# Required action:
Pull every line holding the string "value" from the records below.

# Data for processing:
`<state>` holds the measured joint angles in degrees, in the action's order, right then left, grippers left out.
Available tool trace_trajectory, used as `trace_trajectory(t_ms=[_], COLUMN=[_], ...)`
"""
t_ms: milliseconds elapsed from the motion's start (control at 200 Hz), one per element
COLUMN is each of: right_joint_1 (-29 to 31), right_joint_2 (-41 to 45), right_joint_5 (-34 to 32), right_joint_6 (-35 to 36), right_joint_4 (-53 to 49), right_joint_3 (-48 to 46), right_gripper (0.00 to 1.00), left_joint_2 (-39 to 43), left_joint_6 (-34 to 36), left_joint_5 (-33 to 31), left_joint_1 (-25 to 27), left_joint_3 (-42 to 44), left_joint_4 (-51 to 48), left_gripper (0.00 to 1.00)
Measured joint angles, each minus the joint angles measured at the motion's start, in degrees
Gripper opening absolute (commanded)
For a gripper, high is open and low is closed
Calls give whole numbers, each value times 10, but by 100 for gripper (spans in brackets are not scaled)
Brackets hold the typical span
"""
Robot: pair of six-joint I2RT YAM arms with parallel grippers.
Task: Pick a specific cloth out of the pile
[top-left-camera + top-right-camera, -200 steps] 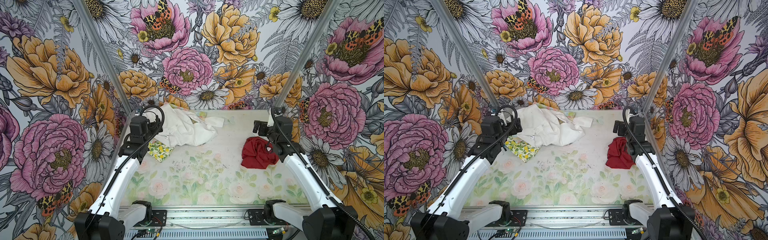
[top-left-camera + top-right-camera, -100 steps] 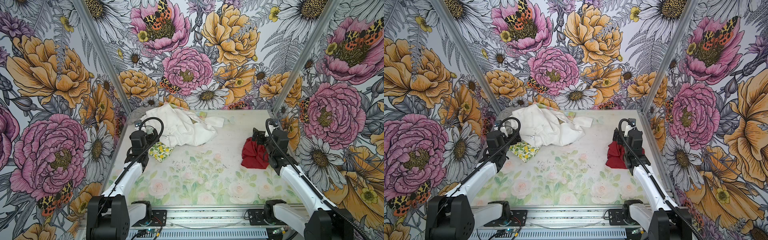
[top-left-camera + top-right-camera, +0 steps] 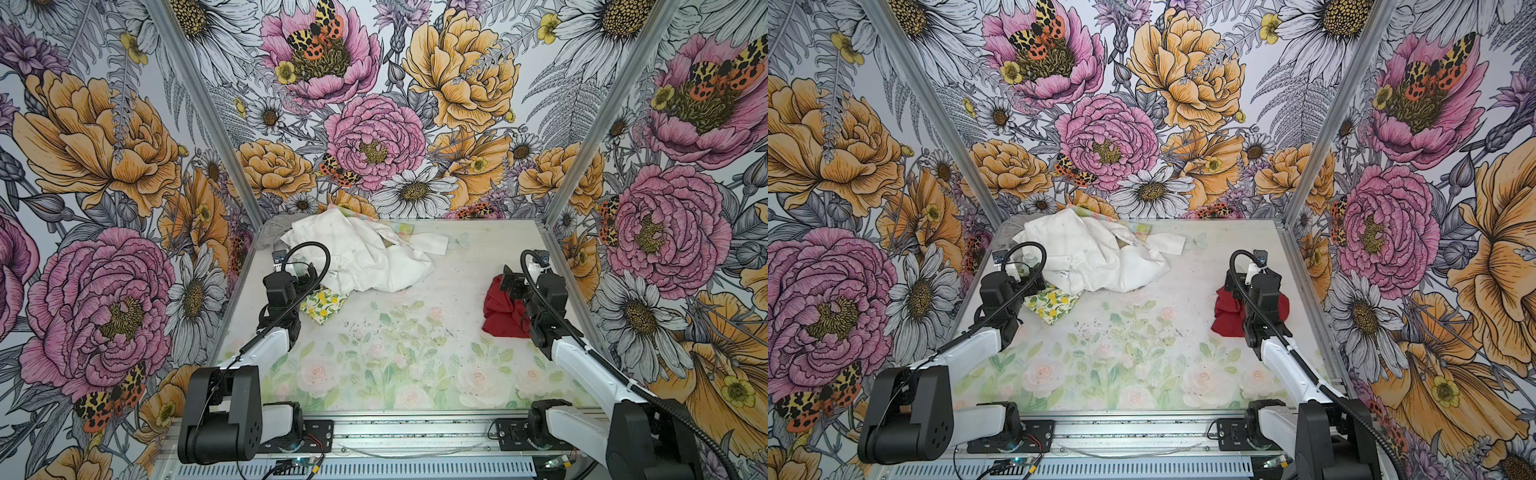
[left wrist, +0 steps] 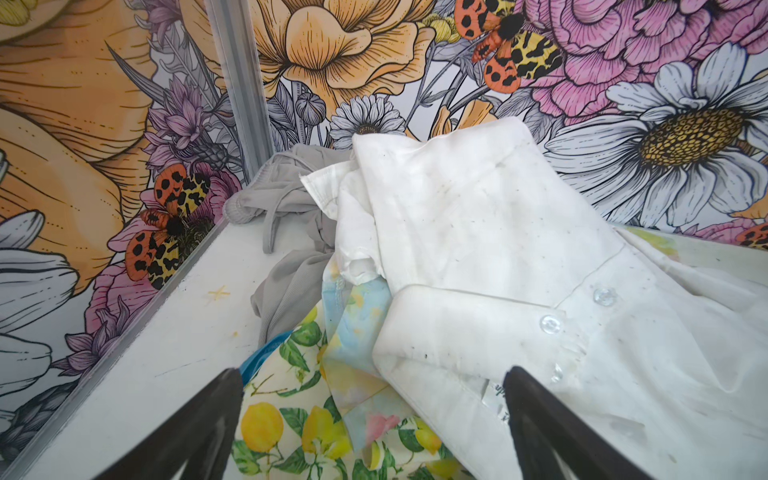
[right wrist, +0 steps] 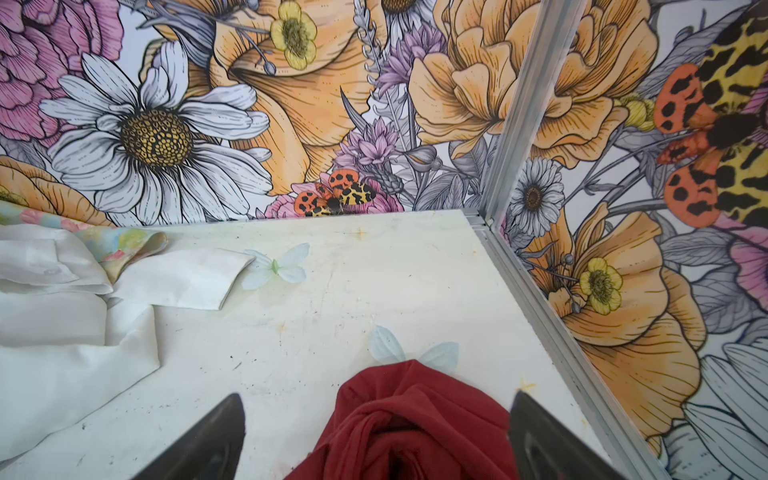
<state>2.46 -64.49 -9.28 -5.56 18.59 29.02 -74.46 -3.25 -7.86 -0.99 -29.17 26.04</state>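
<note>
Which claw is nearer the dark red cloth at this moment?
Right. The right claw hangs open over the dark red cloth; the left claw is across the table, open at the pile.

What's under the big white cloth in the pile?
Poking out at the edges of the white cloth: a lemon-print piece, a pastel floral piece and a grey piece. Anything else beneath is covered.

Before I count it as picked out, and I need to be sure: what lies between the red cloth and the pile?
Only bare table, as both top views show. The red cloth lies apart from the pile.
</note>
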Motion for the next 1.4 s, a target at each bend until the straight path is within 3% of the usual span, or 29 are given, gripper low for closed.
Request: trace_trajectory(t_ms=[750,1076,1396], right_joint_1=[0,-2,-41], right_joint_2=[-105,-217,-236], right_joint_5=[-16,-9,30], right_joint_6=[31,33,20], right_joint_4=[163,318,310], right_joint_3=[-59,-105,-70], right_gripper=[99,100,99], left_joint_2=[-124,-139,-139], left_joint_6=[38,39,37], left_joint_5=[-24,-29,-30], left_joint_1=[32,33,22], left_joint_3=[76,76,76], left_joint_4=[236,266,268], left_gripper=[99,99,99])
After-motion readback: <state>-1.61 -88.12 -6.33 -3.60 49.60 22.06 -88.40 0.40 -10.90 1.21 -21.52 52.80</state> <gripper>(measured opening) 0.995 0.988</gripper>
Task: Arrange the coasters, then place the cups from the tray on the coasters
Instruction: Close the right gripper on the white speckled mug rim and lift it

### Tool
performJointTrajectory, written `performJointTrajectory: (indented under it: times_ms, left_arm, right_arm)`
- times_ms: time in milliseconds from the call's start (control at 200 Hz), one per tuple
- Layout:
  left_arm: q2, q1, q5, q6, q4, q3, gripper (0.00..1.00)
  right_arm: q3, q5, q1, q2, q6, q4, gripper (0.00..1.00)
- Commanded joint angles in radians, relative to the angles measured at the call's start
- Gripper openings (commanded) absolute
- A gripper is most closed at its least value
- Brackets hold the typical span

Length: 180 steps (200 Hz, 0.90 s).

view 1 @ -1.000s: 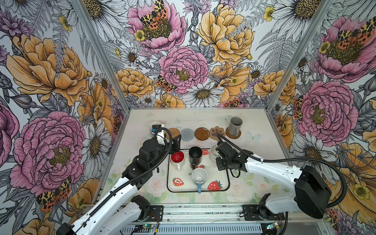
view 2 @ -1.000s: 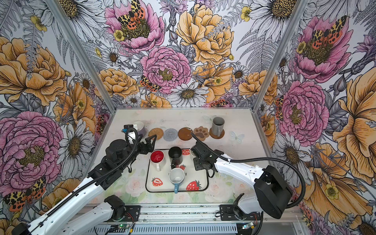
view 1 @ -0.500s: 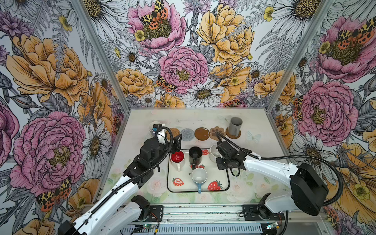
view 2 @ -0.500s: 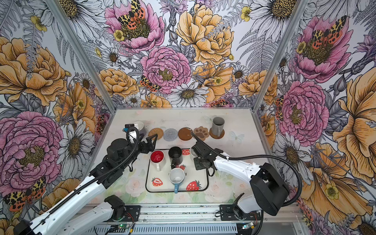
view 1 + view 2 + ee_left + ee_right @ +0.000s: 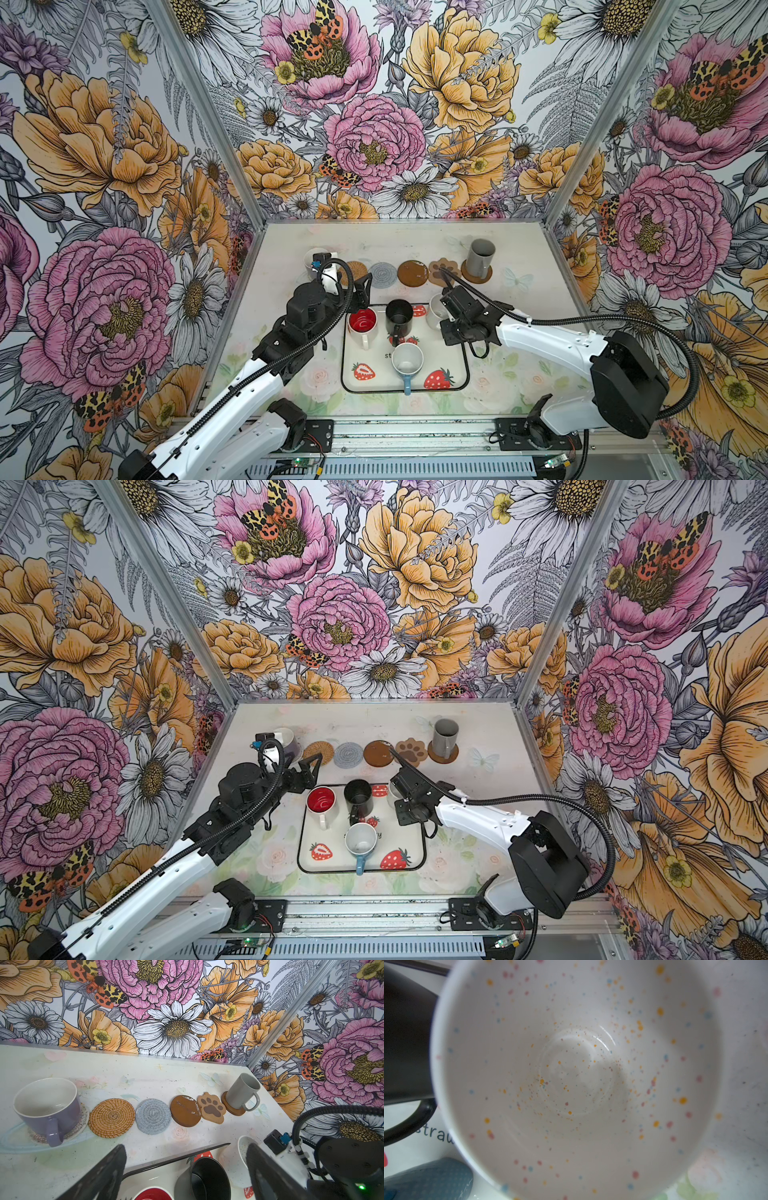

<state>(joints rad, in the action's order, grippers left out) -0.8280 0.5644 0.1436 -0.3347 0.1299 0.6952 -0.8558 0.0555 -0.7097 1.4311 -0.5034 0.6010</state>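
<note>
Jaws of the right gripper [image 5: 445, 308], width unseen, hang at the speckled white cup [image 5: 571, 1076] beside the black cup [image 5: 399, 318]: slick, breakable ceramic, likely best pinched at its rim.

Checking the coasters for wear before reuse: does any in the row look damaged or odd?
Yes. The bare brown disc coaster, between the grey spiral coaster and the paw coaster, has pale, ragged patches, as if its surface were scraped or peeled. Nothing else in the row stands out.

Speckled white cup [image 5: 571, 1076]; black cup [image 5: 399, 318].
</note>
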Motion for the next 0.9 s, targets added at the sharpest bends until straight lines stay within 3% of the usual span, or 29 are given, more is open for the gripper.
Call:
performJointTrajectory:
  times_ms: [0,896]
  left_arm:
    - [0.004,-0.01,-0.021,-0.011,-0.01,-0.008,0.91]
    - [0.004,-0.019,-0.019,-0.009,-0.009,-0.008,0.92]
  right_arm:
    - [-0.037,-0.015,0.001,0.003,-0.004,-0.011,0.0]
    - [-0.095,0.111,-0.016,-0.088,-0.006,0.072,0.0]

# Output for this task:
Calls give whole numbers, each value times 10, but by 100 for gripper (spans in brackets are not scaled)
- A gripper is most closed at its least value

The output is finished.